What scares me is the professor replacing the actual pastor. These students should all be connected to a local church where they are being pastored. One valid concern that Tripp raises in this area is that most likely, the students are new to the church in the town of their seminary, and this is only a temporary membership anyway. The next thing you know, they are being sent to pastor a church of their own. That made me wonder about the purposefulness of the pastor and congregation that the student belonged to when they received the call into pastoral ministry. Shouldn’t they keep this parishioner under their wing and continue to shepherd him—even with a physical distance? This would involve the pastor from the original church staying in contact with the seminary student in a very intentional way. It would mean getting to know the new pastor that will be shepherding him from the church in the town of the seminary. And these new, temporary pastors of students in seminary towns have quite a responsibility. But isn’t it a very noble one? Isn’t it the mission of the church to be ambassadors of the gospel?
And yet the sphere of the seminary is a tricky one. They don’t operate under the same institution as the church, and yet they are to help equip ministers for the church. I thought their role was mainly educational, but Tripp does reveal some major holes. My estimation is that the holes are primarily in the church itself. If the church was faithful in it’s responsibility, a seminary student should be receiving plenty of spiritual care. Seminary should be the specialized, educational cherry on top.
But I’m only kidding myself if I say that the education that you get in seminary is mere knowledge. How can you teach the beauty of God’s Word without worshipful praise? How can you study God’s Word without either growing in grace or being hardened by rebellion? There’s nothing neutral about it.
So what do I do with Tripp’s assertion that seminary professors must preach and pastor their students? In some ways, even secular teachers take on a shepherding role. It goes with the job. When Tripp says, “I am suggesting that seminary professors become committed to making community with their students and that they always teach with the heart in view and the transforming power of the gospel as their hope” (56), I certainly don’t disagree. But a good teacher of anything should be committed to making community with their students. So this should be a “duh statement” for a seminary professor. Unfortunately, it doesn’t seem to be the case.

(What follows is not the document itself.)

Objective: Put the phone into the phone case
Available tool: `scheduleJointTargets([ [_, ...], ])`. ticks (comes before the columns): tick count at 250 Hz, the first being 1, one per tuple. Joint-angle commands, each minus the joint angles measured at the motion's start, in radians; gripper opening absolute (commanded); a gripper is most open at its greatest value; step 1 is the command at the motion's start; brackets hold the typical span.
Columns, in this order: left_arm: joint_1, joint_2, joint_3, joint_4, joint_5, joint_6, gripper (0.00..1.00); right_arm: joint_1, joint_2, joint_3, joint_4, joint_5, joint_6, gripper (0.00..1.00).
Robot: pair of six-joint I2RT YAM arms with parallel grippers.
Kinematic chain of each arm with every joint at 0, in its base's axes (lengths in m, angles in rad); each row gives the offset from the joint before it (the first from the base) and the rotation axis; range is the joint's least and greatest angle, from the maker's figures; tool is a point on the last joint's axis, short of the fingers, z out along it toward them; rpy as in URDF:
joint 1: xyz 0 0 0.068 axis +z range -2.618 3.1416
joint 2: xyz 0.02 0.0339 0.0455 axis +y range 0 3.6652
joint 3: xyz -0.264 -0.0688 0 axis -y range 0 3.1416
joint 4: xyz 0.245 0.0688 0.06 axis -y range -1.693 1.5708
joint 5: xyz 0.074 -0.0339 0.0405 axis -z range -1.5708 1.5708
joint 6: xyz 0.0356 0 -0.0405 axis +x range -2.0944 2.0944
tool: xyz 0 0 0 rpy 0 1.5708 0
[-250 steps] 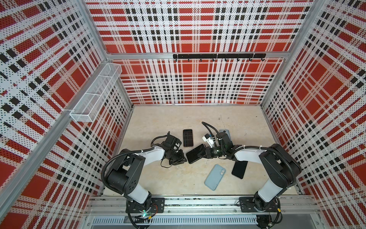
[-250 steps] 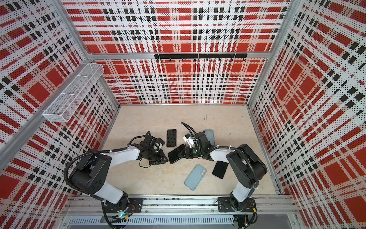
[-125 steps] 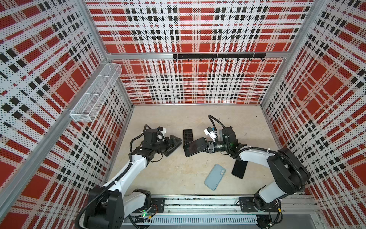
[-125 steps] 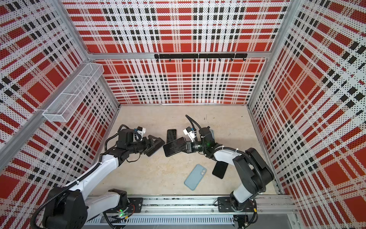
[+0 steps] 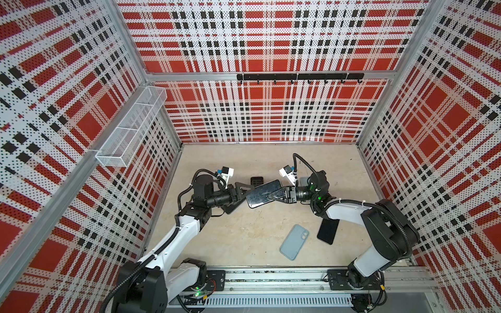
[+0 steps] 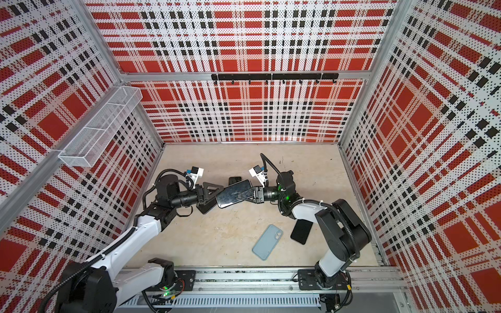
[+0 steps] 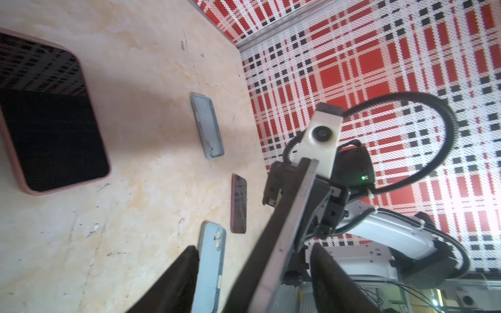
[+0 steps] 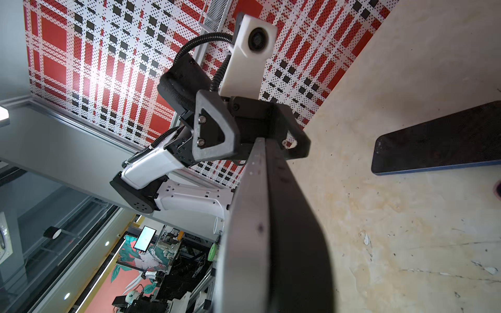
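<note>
the phone (image 5: 261, 193) is up off the desk (image 5: 244, 160), 1 end pinched in the right hand (image 5: 272, 194); the left hand (image 5: 242, 199) stands wide around the other end, gaps either side. likely stiff, slick, breakable: grip across the flat faces.

Two grippers out there, the left gripper (image 5: 242, 200) and the right gripper (image 5: 271, 195). Five on the phone count: three black phones (image 5: 257, 196) (image 5: 257, 179) (image 5: 328, 231), one light blue phone (image 5: 294, 242) and one clear case (image 7: 207, 126). Add one wire basket (image 5: 130, 127) and one hook rail (image 5: 298, 76).
</note>
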State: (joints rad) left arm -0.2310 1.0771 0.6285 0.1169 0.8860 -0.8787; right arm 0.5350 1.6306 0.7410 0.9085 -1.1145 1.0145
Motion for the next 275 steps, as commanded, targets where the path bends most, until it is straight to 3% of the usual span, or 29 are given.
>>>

All teachers should be shepherding in some sense. Shame on those who don’t. My husband teaches fourth grade in the public schools and his cares extend well beyond each child’s ability to turn a fraction into a decimal. Nonetheless, a seminary professor is handling the Word of God. What is their connection to the church? Whose shepherding their heart?
What do you think? Should churches be more involved with the seminary? Should a seminary professor also pastor their students? How can we make a better culture for an aspiring pastor in training?